Andy (John Morris) is heading off to college in "Toy Story 3." He hasn’t played with Woody (Tom Hanks), Buzz (Tim Allen), Jessie (Joan Cusack) or the rest of the toys in years. In fact, Wheezy and all the other secondary toys have already been sold or donated.

A misunderstanding between Andy and his mom (Laurie Metcalf) puts the toys into a day care center, where a duplicitous Lotso Huggin’ Bear (Ned Beatty) rules over all toys like a Nazi prison camp commander.

The movie becomes a dark, often scary prison break movie. It not only adds nothing to the Toy Story legacy, it completely loses the innocence of the first two movies.

The villains in this movie are other toys. Sure, Stinky Pete caused some problems in "Toy Story 2," but he was a comic and even sympathetic villain (how’d you like to spend your whole life in a display box?).

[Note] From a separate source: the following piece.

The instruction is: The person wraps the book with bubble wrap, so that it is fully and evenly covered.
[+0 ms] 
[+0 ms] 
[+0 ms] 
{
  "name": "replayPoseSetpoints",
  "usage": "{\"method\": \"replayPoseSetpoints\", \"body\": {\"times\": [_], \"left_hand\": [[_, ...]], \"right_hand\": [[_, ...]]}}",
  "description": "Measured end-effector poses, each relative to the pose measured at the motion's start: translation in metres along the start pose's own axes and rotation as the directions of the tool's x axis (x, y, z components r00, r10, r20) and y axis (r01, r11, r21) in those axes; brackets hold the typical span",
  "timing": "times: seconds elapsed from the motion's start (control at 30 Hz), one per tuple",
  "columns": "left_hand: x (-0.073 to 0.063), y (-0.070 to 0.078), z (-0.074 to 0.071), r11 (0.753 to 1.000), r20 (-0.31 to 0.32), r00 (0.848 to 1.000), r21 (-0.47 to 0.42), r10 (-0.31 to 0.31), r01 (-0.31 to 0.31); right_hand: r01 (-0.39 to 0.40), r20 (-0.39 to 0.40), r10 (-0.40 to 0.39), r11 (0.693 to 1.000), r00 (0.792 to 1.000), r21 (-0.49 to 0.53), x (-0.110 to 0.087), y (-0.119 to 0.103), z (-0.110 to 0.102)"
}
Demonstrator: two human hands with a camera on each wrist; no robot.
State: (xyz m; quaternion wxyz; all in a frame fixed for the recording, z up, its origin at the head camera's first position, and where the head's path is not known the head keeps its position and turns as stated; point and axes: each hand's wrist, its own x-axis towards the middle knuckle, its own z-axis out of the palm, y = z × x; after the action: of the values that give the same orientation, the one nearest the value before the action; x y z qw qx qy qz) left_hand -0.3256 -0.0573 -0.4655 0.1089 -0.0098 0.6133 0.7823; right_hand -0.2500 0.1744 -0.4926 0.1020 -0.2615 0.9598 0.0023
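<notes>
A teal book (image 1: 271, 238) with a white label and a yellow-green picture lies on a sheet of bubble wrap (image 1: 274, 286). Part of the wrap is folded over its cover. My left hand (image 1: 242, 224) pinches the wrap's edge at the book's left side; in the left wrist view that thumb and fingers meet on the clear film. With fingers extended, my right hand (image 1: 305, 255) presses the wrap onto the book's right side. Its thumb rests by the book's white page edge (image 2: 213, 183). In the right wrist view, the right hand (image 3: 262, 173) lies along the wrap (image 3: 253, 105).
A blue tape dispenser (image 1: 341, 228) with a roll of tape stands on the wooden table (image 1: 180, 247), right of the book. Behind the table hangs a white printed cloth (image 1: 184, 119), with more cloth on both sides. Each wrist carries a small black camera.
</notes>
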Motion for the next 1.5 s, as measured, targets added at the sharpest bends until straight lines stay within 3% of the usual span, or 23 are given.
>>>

"Toy Story 3" features extended sequences of toys behaving in vindictive, evil ways. A baby doll is Lotso’s lead henchman, displaying all the cold menace of a killer robot. Good luck explaining to young children why the cute bear and baby doll want to kill Woody and Buzz.

Woody and the gang are put in life-threatening peril several times. There is a real possibility in this movie that the toys we’ve loved for 15 years are going to be destroyed. Not lost or forgotten, but obliterated right before our eyes.

My 5-year-old saw the first two Toy Story movies in a theater and didn’t flinch. This installment sent him crawling into my lap. A friend’s 6-year-old reacted exactly the same way.

Adults may find this movie more enjoyable than their kids. It’s much more nostalgic than the first two movies, as Andy’s mom struggles with the emotions of sending him off to college. The movie essentially gives us a chance to say similar goodbyes to the toys.

Well, thanks but no thanks. Soiling the memory of characters we love is not worth the few funny but completely predictable moments between Ken (Michael Keaton) and Barbie (Jodi Benson).

After the wildly over-rated "Up" and now this, one has to wonder if Pixar has run out of steam. They are slated to release "Cars 2" next summer — a sequel to what was by far their weakest movie until this one came along. They are also apparently developing a sequel to "Monsters, Inc."

Maybe both those sequels will be good, but this is hardly what we expect from the studio that showed the awesome audacity of making "WALL-E," in which our heroes are non-verbal robots.

On the other hand, the short that precedes this movie, called "Day & Night," is conceptually and graphically the most brilliant Pixar short to date. Here’s hoping the director of that short, Teddy Newton, heralds a brighter future for a studio suddenly in desperate need of new ideas.

Jeff Marker is a media studies professor at Gainesville State College.